Task requirements »
State how many lines in this listing include the word "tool", and nothing else.

*** Data excerpt Section Begins ***

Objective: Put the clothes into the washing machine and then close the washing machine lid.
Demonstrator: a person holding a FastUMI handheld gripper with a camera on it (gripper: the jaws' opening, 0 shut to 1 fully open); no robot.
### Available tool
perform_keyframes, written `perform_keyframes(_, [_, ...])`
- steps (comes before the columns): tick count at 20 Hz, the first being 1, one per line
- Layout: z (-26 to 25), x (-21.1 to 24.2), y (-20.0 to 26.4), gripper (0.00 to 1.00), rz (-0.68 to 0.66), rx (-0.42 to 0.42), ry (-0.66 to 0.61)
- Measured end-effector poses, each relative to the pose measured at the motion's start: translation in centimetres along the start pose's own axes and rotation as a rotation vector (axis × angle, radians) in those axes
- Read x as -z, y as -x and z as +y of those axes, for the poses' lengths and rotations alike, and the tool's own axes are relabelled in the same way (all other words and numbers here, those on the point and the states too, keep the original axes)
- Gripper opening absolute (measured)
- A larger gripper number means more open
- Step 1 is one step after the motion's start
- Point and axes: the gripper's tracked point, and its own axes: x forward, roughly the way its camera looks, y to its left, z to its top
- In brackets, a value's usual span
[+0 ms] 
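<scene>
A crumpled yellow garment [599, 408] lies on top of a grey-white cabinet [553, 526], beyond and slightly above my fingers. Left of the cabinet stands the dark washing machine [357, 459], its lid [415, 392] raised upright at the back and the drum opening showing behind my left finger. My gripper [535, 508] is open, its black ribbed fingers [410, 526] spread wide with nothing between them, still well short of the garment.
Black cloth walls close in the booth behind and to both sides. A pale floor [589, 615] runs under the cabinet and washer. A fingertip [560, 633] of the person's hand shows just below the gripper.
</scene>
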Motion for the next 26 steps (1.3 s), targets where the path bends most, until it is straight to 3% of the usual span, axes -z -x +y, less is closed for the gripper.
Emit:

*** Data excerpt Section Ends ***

Task solution »
2